Il trek Everest Base Camp solidale non richiede competenze tecniche in alpinismo. È accessibile a chiunque sia in buone condizioni fisiche, abituato a camminare diverse ore al giorno. I partecipanti camminano in media 5-7 ore quotidianamente su sentieri di montagna con un dislivello progressivo. Sono previste giornate di acclimatazione in tappe importanti come Namche Bazaar e Dingboche per limitare i rischi legati all'altitudine.

L'edizione 2026 del trek Everest Base Camp solidale permetterà di finanziare la formazione di 10 donne nepalesi, selezionate per integrare un programma di leadership in montagna. Questo programma fornisce loro competenze pratiche (gestione dei rischi, coordinamento dei gruppi, processo decisionale in spedizione) così come supporto in public speaking, gestione finanziaria e mentoring, affinché possano diventare guide di trekking, capi spedizione o occupare altri ruoli chiave nel settore del turismo d'avventura in Népal.

Il trek è guidato da Ang Dorje Sherpa, fratello di Pasang Lhamu Sherpa, prima donna nepalese a raggiungere la vetta dell'Everest nel 1993. La sua presenza conferisce una dimensione unica e intima all'esperienza: condivide racconti personali su sua sorella e le prime grandi spedizioni himalayane, offrendo ai partecipanti un accesso raro a una memoria vivente dell'Himalaya.

Il trek Everest Base Camp solidale 2026 si svolge dal 14 al 30 maggio 2026, per un totale di 17 giorni. È organizzato nel cuore della regione del Khumbu, nell'Himalaya nepalese, dalla fondazione Pasang Lhamu in partnership con l'agenzia locale di lingua italiana Bluesheep Journeys.

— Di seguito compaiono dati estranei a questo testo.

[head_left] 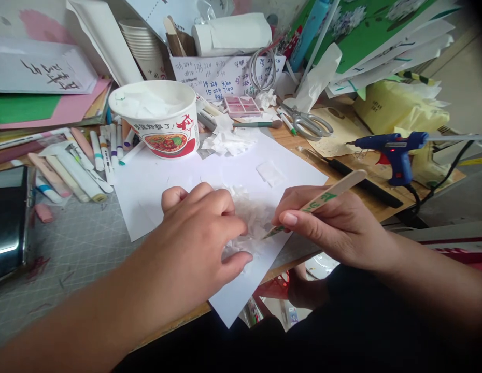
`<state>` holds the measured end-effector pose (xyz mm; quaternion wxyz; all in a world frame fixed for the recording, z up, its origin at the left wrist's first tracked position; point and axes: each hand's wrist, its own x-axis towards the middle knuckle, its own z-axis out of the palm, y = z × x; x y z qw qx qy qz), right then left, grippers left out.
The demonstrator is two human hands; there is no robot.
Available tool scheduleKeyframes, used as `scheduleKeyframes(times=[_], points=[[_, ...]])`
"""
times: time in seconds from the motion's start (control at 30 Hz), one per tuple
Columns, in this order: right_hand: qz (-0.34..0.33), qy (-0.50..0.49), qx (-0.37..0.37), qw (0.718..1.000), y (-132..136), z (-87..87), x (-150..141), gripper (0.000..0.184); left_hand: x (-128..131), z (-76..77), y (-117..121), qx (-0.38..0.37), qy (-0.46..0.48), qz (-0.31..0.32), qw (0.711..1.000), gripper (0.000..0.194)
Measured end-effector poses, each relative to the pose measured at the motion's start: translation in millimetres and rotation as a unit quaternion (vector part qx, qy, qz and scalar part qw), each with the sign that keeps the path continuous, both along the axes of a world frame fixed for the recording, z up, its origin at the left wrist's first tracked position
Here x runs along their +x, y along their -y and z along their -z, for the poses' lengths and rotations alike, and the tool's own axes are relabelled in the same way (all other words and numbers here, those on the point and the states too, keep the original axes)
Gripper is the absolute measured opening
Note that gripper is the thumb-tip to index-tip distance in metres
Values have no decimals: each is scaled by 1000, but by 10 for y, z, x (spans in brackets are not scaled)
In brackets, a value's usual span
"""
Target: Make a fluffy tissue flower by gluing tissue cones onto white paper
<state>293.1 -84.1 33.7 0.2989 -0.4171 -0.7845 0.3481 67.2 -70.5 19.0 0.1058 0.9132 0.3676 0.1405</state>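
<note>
My right hand (330, 223) grips a flat wooden craft stick (334, 190) with green print, held slantwise like a pen. Its lower tip touches a crumpled heap of torn white tissue (252, 210) on a sheet of white paper (145, 199). From the left, my left hand (202, 228) curls over that same heap, with bent fingers and thumb on its near side; part of the tissue is hidden under it. A small folded piece of tissue (270, 173) lies just beyond. Behind stands a printed paper bowl (171, 127) with white tissue inside.
Markers (104, 150) crowd the left, near a dark glossy device (10, 223). More crumpled tissue (229, 137) lies beside the bowl. Scissors (307, 124), a black-handled tool (365, 184) and a blue glue gun (396, 153) with its cord are on the right. The table's front edge is close.
</note>
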Motion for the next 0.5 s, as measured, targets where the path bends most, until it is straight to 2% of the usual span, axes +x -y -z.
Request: scheduleKeyframes(times=[0.13, 0.33, 0.4, 0.5], points=[[2, -14, 3, 1000, 1, 7, 40, 21, 23, -19, 31, -24, 3, 7, 1000, 8], [62, -78, 31, 995, 2, -10, 90, 23, 20, -22, 84, -72, 23, 33, 997, 19], [50, -77, 44, 995, -16, -7, 76, 18, 17, -19, 103, -75, 21, 36, 996, 20], [-8, -56, 44, 997, -48, 9, 41, 13, 22, -20, 125, -79, 7, 45, 996, 21]])
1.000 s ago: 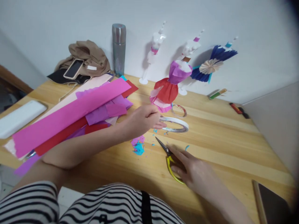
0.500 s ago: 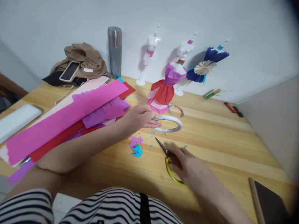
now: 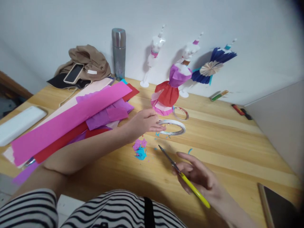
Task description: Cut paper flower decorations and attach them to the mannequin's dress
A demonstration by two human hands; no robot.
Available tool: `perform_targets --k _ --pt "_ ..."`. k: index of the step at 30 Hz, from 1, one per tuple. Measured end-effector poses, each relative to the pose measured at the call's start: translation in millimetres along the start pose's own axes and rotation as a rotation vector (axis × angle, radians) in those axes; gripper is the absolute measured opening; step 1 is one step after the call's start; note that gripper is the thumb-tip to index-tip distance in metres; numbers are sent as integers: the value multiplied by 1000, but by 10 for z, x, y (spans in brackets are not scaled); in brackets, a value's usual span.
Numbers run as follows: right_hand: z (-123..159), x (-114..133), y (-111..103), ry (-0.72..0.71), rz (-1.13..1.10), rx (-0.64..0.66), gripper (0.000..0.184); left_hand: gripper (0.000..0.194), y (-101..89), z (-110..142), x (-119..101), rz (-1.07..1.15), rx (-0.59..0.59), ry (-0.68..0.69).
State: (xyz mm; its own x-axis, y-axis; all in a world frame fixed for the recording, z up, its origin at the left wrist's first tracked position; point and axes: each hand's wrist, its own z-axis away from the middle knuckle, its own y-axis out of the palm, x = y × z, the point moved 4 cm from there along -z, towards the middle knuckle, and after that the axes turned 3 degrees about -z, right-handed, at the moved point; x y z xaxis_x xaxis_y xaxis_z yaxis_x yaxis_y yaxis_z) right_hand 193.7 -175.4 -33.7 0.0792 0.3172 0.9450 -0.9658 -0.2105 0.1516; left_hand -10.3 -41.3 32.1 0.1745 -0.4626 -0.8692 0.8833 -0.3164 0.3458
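Note:
My left hand (image 3: 147, 123) is closed on a roll of white tape (image 3: 181, 129), which juts out to the right of its fingers. Just above that hand is a small dress form in a paper dress (image 3: 169, 93), with purple bodice, red skirt and pink hem; whether the fingers also grip its base is hidden. My right hand (image 3: 197, 174) has yellow-handled scissors (image 3: 187, 182) in its loosely curled fingers. Their dark blades look closed and point up and left. Purple paper scraps (image 3: 137, 144) and blue paper scraps (image 3: 141, 153) lie on the table between the hands.
Coloured paper strips (image 3: 71, 123) are piled at left, near a white case (image 3: 21, 123). Behind stand a metal flask (image 3: 119, 53), a bare white dress form (image 3: 156, 47) and a blue-dressed one (image 3: 211, 68). Another tape roll (image 3: 187, 114) sits behind. A dark tablet-like object (image 3: 275, 202) lies right.
My right hand has turned and its fingers have loosened, swinging the scissors so their handle now points down and right. My left hand stays almost in place with the tape roll.

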Motion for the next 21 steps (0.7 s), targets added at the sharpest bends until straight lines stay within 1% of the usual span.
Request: perform_targets --k 1,2,3,4,5,6,8,9,10,12,14,16,18,21 --pt "-7 5 67 39 -87 73 71 23 10 6 12 6 8 -4" --pt "-27 24 124 52 -190 100 76 22 21 18 17 13 12 -3" --pt "-58 27 179 103 -247 105 68 22 36 36 16 20 16 1" --pt "-101 24 228 154 -284 80 48 22 51 57 10 25 20 7" --pt "-154 24 282 174 -305 73 43 22 68 79 1 29 25 14" --pt "-213 16 333 183 -304 73 44 22 84 100 -8 31 29 19" --pt "-331 -13 382 126 -284 16 53 23 105 130 -16 27 28 16" --pt "-377 -20 372 51 -270 -53 55 24 110 138 -14 21 22 12" --pt "-406 -36 366 9 -240 -92 58 24 110 140 -7 13 15 9" --pt "-419 -51 408 -27 -130 6 64 23 110 135 14 -6 22 18" --pt "-383 -1 436 -96 -37 61 67 22 111 125 41 -14 47 39" --pt "-339 77 463 -155 6 51 61 22 112 117 68 -5 74 57" --pt "-321 134 509 -171 14 26 56 22 112 113 92 10 84 62" --pt "-349 173 586 -196 27 -17 55 24 111 111 110 21 76 54"
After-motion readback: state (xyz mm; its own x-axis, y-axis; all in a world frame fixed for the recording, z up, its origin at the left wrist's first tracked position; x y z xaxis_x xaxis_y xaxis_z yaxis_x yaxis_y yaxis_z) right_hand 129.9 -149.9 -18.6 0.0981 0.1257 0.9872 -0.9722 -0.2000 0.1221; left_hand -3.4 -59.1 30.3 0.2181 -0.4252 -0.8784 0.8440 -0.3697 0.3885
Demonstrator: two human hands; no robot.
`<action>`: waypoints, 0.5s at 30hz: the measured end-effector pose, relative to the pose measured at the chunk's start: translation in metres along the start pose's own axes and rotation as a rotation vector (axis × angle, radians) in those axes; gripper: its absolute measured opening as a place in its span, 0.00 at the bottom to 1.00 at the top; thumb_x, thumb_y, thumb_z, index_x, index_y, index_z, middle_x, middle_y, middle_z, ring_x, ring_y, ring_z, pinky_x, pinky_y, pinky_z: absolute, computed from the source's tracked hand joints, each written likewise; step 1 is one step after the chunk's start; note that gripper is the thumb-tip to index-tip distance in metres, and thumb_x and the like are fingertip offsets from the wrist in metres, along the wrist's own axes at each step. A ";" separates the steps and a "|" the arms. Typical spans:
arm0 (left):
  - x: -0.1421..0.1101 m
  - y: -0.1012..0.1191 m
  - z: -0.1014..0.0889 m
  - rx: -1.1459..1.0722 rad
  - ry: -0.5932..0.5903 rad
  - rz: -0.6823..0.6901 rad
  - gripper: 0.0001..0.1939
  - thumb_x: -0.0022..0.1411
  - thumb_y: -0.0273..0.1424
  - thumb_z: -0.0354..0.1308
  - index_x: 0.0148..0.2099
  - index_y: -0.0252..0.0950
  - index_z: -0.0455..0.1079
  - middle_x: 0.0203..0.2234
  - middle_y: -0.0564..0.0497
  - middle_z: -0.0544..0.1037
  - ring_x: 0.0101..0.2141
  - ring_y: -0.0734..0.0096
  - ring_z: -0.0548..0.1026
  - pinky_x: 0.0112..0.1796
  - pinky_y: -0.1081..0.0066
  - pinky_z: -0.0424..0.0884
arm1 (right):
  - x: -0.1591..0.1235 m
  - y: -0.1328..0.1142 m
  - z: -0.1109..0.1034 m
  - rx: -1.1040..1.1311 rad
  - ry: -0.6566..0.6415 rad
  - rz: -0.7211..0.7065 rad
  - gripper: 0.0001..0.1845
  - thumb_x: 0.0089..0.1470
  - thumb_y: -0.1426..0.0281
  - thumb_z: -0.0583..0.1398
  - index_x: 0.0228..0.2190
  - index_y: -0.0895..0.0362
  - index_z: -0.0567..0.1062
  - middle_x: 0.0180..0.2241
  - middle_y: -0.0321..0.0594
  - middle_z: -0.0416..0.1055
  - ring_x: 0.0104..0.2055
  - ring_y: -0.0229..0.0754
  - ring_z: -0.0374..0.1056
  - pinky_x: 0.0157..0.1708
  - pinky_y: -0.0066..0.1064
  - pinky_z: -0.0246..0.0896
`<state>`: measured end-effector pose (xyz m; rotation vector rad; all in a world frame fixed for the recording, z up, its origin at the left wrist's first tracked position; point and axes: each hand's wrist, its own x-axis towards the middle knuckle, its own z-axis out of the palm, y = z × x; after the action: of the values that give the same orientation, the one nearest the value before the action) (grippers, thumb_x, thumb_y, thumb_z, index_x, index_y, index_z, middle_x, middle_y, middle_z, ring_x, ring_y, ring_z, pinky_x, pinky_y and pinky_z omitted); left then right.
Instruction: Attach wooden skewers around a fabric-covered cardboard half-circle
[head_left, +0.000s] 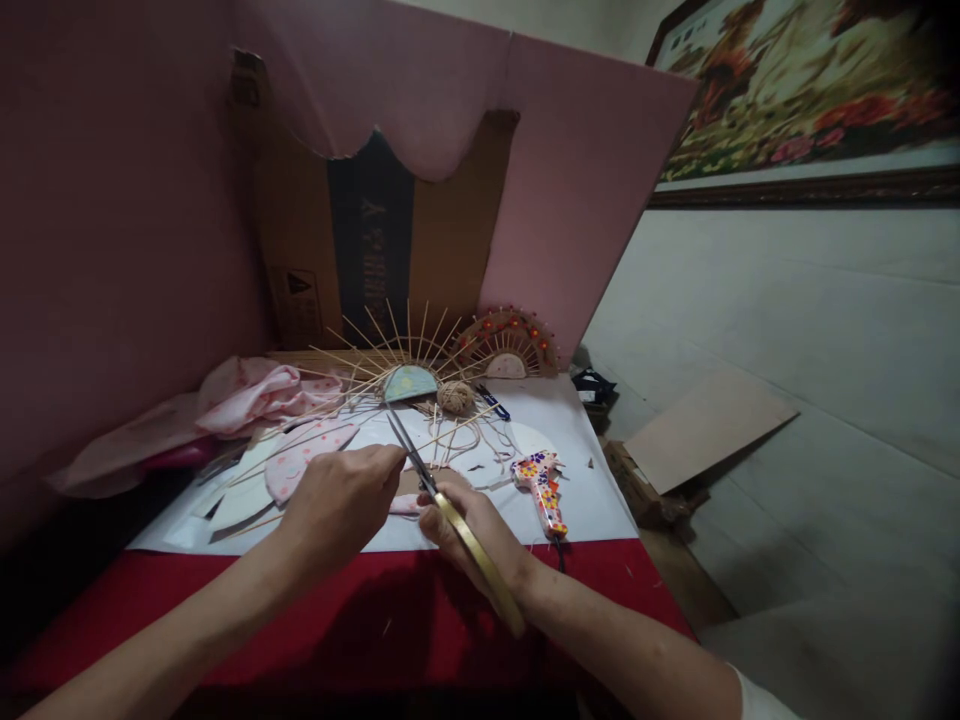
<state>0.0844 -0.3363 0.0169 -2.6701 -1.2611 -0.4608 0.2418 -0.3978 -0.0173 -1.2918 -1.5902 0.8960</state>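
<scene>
My right hand grips a pair of scissors with gold handles, the blades pointing up and away. Close beside the blades, my left hand is closed in a pinch; whatever it holds is hidden or too small to make out. Under and behind my hands lies a pink-dotted fabric piece. Further back stands a half-round teal piece with thin sticks fanning out from it. Next to it sits a ball of twine, its loose strands trailing over the white sheet.
A flower-patterned glue gun lies at the right. Behind are a finished-looking brown fan and a dark cutter. Crumpled pink fabric lies at the left. A pink board and cardboard rise at the back.
</scene>
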 end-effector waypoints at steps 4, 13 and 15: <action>0.005 -0.008 0.006 -0.010 0.004 -0.010 0.13 0.62 0.29 0.44 0.30 0.37 0.68 0.21 0.49 0.75 0.23 0.67 0.72 0.24 0.70 0.54 | 0.005 0.009 0.005 0.063 0.012 0.080 0.25 0.45 0.48 0.59 0.30 0.59 0.73 0.25 0.38 0.66 0.27 0.37 0.61 0.26 0.28 0.57; 0.008 -0.017 0.011 -0.026 0.061 -0.067 0.14 0.61 0.29 0.44 0.30 0.37 0.70 0.21 0.48 0.76 0.24 0.67 0.72 0.25 0.70 0.55 | 0.008 0.011 0.011 0.144 0.044 0.067 0.16 0.43 0.59 0.65 0.32 0.56 0.76 0.31 0.38 0.72 0.34 0.41 0.68 0.33 0.30 0.62; 0.007 -0.017 0.010 -0.016 0.092 -0.077 0.14 0.62 0.29 0.44 0.29 0.36 0.69 0.21 0.48 0.76 0.24 0.67 0.72 0.26 0.70 0.55 | 0.009 0.011 0.013 0.079 0.108 -0.037 0.14 0.43 0.61 0.66 0.32 0.56 0.76 0.35 0.41 0.72 0.40 0.43 0.67 0.40 0.32 0.61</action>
<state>0.0773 -0.3179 0.0098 -2.5876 -1.3426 -0.6001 0.2325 -0.3864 -0.0300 -1.2313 -1.4756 0.8438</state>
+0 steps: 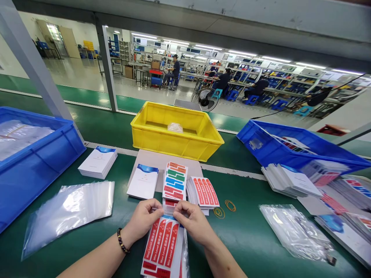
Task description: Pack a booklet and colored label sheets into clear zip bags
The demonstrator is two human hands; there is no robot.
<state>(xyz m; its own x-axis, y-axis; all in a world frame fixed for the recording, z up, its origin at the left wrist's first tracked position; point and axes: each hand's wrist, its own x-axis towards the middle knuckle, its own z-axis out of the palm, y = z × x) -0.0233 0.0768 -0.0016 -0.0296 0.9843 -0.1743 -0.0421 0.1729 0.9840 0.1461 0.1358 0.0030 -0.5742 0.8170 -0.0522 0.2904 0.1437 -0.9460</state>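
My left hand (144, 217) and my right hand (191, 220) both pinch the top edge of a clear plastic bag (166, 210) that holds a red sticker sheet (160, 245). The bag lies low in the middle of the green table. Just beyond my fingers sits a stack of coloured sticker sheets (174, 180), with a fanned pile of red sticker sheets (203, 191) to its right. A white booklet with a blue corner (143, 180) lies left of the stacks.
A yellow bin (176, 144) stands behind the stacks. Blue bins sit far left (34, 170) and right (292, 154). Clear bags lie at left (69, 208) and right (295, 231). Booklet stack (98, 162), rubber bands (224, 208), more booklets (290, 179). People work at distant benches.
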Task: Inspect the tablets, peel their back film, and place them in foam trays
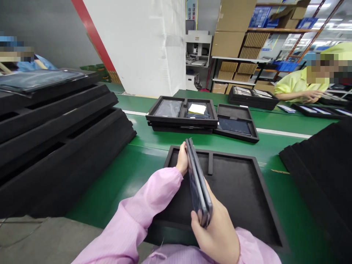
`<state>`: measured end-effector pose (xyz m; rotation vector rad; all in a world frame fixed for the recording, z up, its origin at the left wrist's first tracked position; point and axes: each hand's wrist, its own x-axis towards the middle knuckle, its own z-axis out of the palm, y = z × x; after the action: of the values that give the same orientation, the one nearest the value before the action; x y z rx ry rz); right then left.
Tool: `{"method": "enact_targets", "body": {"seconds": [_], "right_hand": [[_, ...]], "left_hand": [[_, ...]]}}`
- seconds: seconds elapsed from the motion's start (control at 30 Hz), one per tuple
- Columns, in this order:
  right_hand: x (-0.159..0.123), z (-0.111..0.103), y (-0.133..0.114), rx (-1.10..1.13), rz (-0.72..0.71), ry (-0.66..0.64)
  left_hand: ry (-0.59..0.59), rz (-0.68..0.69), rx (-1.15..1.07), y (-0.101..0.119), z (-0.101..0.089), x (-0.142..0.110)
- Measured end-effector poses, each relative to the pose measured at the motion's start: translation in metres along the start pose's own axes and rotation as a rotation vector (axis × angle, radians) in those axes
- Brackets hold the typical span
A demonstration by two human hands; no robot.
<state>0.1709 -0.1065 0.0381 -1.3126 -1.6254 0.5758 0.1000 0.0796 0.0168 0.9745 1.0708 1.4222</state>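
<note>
At the frame's lower centre, the left hand [182,160] and right hand [221,229] grip two slim dark tablets [197,179] edge-up above a black tray [239,190] on a green counter [118,183].

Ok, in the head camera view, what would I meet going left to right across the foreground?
Tall stack of black foam trays, bare left hand, pair of slim dark grey tablet-like slabs, bare right hand, black layered foam stack.

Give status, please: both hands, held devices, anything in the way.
Left hand far end, right hand near end, both gripping two slim devices. Devices on edge, side by side, over black tray. Tray stack beyond, not touching them.
</note>
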Motion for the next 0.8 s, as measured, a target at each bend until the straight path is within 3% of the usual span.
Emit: {"method": "enact_targets", "body": {"seconds": [0.07,0.17,0.37,0.8], "right_hand": [[-0.006,0.002,0.003,-0.051,-0.088,-0.013],[-0.009,0.003,0.012,-0.050,-0.156,-0.007],[-0.008,-0.004,0.026,0.006,-0.086,-0.023],[-0.004,-0.005,0.033,0.135,0.049,0.114]], "left_hand": [[0.005,-0.039,-0.018,0.000,0.000,0.007],[0.029,-0.033,-0.046,0.018,0.004,0.014],[-0.062,0.301,0.021,0.052,0.020,0.014],[-0.057,0.396,0.146,0.043,0.029,0.008]]}}
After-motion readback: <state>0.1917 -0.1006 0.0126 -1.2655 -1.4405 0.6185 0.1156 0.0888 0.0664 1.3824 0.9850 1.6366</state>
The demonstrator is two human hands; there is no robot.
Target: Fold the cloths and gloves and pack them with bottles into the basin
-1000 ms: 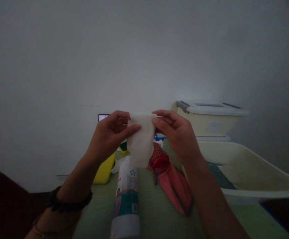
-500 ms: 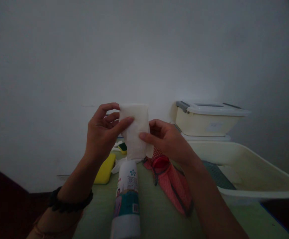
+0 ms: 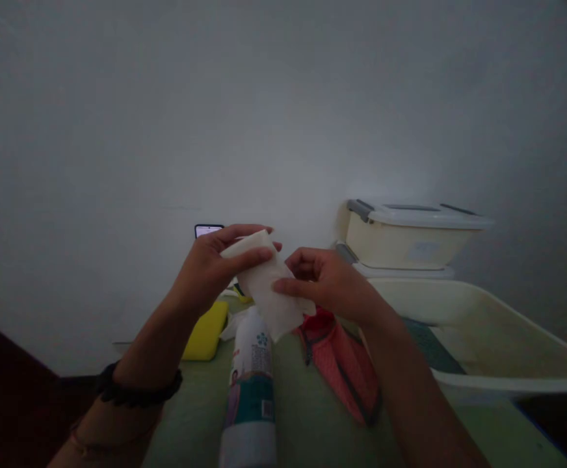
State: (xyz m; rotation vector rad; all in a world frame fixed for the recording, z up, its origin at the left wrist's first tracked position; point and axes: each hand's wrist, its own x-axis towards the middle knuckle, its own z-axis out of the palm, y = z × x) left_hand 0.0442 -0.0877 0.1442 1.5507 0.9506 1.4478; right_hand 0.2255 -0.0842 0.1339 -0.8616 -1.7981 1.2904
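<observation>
A folded white tissue (image 3: 276,296) is held up between both hands above the table. My left hand (image 3: 220,260) pinches its upper left part, thumb in front and fingers behind. Lower down on the right, my right hand (image 3: 325,283) grips the edge between thumb and curled fingers. Below the tissue lies a white and teal printed cylinder (image 3: 253,390), pointing away from me. Beside it on the right rests a red mesh bag (image 3: 344,364) with dark trim.
A yellow sponge (image 3: 206,333) lies left of the cylinder, with a phone (image 3: 208,229) behind my left hand. A large white basin (image 3: 508,383) holding a grey-green cloth (image 3: 432,344) stands at right. Behind it, a lidded storage box (image 3: 405,244) sits near the wall.
The tissue has tilted from upright to slanting, its lower end swinging right and towards me. My left hand has moved right and turned over its top, uncovering the phone.
</observation>
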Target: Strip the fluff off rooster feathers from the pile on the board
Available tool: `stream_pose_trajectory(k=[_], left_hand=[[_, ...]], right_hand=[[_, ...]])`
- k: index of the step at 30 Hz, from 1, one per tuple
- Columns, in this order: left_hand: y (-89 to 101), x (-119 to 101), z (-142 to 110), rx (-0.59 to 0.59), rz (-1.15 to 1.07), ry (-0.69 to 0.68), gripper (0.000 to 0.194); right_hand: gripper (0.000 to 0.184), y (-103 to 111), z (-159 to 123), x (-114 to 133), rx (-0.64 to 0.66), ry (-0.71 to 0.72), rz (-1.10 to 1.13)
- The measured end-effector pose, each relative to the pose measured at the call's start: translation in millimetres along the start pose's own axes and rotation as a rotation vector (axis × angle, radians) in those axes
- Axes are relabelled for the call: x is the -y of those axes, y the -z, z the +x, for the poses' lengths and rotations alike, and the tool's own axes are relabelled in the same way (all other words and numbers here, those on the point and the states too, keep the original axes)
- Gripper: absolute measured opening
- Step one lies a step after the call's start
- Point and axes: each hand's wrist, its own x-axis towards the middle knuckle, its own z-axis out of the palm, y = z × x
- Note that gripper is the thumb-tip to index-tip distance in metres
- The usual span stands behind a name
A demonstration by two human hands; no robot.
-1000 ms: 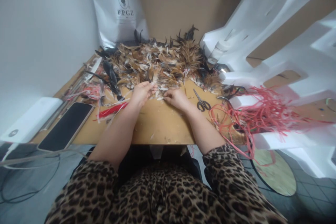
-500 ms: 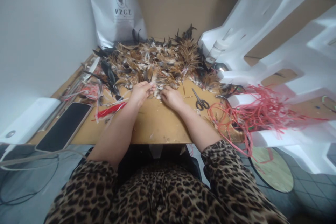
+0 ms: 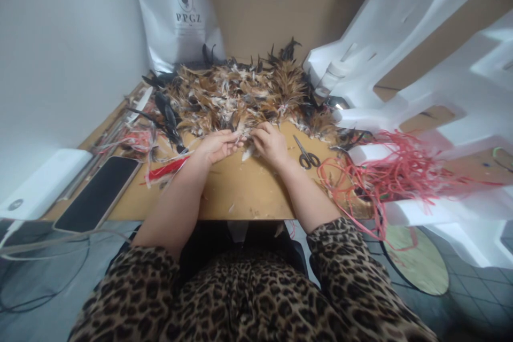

Il trek conduce al campo base dell'Everest a 5.364 metri di altitudine, con un punto culminante in vetta al Kala Pattar a 5.545 metri. Per permettere a tutti i partecipanti di raggiungere queste altitudini in tutta sicurezza, l'itinerario integra diverse giornate di acclimatazione a un ritmo volutamente prudente.

Durante tutto il trek, i partecipanti alternano tra due tipi di alloggio: i lodge Mountain Lodges of Nepal (MLN), che offrono un alto livello di comfort con camere piacevoli e pasti vari, e case da tè tradizionali che permettono un'immersione nella vita locale e scambi autentici con gli abitanti della regione del Khumbu.